I'm having the exact same problem, I'd rather not be forced to upgrade to apache2  :Sad: 

Is there anyone who has had this problem and solved it without upgrading to apache2?

----------

## Tuppu

Me too. Exactly the same problem.

Can anybody help ? I'm getting desperate....Last edited by Tuppu on Sat Jun 28, 2003 2:27 pm; edited 1 time in total

----------

## abstract

Actually, I found out after tearing the last hair of my head, that the reason why it didn't work for me was because the APACHE_OPTS="-D PHP4" line was commented out   :Embarassed: 

----------

## Tuppu

In my /etc/conf.d/apache

APACHE_OPTS="-D PHP4"

is NOT commented out.

If I try to fire up apache everything looks rosy....:

mybox root # /etc/init.d/apache start

 * Starting apache...                                                     [ ok ]
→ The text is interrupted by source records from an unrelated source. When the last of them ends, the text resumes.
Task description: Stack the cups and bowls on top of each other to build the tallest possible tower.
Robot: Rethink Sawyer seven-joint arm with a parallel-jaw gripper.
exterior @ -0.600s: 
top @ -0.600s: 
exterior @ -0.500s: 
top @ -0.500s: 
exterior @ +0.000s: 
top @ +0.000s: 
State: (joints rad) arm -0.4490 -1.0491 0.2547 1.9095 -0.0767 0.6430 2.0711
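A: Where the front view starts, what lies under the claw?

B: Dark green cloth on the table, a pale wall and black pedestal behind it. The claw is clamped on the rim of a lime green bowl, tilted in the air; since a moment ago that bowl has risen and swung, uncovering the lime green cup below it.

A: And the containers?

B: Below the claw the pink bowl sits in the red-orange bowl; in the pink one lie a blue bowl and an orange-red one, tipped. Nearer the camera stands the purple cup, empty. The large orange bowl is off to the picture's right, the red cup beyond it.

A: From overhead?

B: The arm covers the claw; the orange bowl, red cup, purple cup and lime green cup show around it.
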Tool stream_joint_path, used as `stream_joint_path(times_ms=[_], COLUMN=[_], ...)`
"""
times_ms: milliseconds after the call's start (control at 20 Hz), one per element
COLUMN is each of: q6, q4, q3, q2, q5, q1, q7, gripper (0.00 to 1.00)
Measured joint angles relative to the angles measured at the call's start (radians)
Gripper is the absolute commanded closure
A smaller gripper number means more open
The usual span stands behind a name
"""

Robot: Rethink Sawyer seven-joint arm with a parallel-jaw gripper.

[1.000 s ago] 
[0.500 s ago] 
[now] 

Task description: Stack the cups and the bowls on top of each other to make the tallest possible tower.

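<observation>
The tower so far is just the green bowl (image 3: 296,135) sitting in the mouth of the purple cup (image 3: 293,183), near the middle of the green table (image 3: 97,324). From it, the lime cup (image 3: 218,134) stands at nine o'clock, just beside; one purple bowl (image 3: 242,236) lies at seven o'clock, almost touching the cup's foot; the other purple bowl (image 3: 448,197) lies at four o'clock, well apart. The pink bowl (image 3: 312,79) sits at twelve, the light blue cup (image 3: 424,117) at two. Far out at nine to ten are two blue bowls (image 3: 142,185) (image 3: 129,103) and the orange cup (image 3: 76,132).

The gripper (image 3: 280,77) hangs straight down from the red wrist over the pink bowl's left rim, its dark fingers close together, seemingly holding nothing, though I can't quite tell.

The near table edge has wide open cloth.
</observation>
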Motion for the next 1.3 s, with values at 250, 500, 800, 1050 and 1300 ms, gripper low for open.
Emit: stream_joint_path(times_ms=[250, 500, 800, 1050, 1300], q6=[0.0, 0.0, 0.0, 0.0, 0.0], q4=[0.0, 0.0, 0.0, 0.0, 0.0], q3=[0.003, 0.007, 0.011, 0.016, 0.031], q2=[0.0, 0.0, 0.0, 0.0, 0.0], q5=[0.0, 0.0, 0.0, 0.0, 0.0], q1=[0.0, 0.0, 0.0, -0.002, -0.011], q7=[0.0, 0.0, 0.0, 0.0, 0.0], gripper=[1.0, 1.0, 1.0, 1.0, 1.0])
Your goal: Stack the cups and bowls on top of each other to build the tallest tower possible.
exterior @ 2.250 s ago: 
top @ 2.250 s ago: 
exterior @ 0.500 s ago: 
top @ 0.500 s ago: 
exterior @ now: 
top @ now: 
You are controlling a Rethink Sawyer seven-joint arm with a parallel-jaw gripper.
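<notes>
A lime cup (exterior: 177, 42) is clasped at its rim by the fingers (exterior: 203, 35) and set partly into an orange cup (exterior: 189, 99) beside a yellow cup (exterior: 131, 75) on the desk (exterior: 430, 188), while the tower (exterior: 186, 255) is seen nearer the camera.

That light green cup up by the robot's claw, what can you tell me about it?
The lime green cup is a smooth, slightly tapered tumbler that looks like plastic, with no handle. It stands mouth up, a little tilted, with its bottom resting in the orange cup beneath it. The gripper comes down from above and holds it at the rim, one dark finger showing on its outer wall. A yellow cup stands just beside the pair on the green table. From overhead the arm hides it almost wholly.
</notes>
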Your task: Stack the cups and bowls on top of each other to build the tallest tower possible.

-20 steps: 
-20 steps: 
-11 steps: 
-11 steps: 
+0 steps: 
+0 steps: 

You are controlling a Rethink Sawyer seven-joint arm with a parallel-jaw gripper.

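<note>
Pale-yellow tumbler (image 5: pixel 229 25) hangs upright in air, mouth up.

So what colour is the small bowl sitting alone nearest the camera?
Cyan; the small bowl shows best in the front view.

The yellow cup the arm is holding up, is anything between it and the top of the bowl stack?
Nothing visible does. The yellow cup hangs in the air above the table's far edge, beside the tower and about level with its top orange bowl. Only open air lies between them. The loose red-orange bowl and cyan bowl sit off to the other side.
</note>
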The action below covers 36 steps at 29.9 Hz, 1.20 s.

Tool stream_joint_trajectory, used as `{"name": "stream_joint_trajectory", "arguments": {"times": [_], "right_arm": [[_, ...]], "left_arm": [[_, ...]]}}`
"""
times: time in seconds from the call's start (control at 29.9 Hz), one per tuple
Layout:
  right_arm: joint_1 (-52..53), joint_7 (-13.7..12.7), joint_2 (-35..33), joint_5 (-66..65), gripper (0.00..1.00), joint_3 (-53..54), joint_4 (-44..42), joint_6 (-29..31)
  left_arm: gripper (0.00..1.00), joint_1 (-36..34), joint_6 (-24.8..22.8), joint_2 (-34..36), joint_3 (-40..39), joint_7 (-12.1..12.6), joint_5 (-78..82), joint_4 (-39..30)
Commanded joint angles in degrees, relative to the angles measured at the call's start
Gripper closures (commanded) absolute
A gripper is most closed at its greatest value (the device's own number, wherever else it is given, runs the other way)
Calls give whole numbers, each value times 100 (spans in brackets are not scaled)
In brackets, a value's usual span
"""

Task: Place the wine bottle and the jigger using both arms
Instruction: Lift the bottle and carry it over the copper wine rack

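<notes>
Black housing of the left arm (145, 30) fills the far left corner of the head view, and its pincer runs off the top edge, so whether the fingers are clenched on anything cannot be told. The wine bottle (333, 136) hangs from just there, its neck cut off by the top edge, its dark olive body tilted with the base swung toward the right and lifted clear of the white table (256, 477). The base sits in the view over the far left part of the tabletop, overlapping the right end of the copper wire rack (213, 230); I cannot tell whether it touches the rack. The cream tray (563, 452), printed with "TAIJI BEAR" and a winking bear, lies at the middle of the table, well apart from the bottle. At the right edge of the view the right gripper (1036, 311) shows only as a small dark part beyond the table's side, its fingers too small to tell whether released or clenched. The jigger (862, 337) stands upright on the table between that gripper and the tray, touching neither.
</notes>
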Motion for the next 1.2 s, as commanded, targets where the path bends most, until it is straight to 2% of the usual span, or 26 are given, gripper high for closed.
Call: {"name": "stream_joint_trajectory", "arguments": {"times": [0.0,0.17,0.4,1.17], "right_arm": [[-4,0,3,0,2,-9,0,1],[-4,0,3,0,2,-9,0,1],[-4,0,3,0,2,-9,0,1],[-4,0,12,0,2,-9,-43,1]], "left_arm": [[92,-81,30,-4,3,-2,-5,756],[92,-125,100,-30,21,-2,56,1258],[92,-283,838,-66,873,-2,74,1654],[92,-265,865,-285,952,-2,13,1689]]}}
But, ps aux reveals that apache is not running. Also stopping the demon tells the same story:

mybox root # /etc/init.d/apache stop 

 * Stopping apache...

start-stop-daemon: warning: failed to kill 25581: No such process     [ ok ]

I am pretty close giving up....  :Evil or Very Mad: 

----------

## nimrod

hm ... check what the error_log says (normaly /var/logs/apache) ...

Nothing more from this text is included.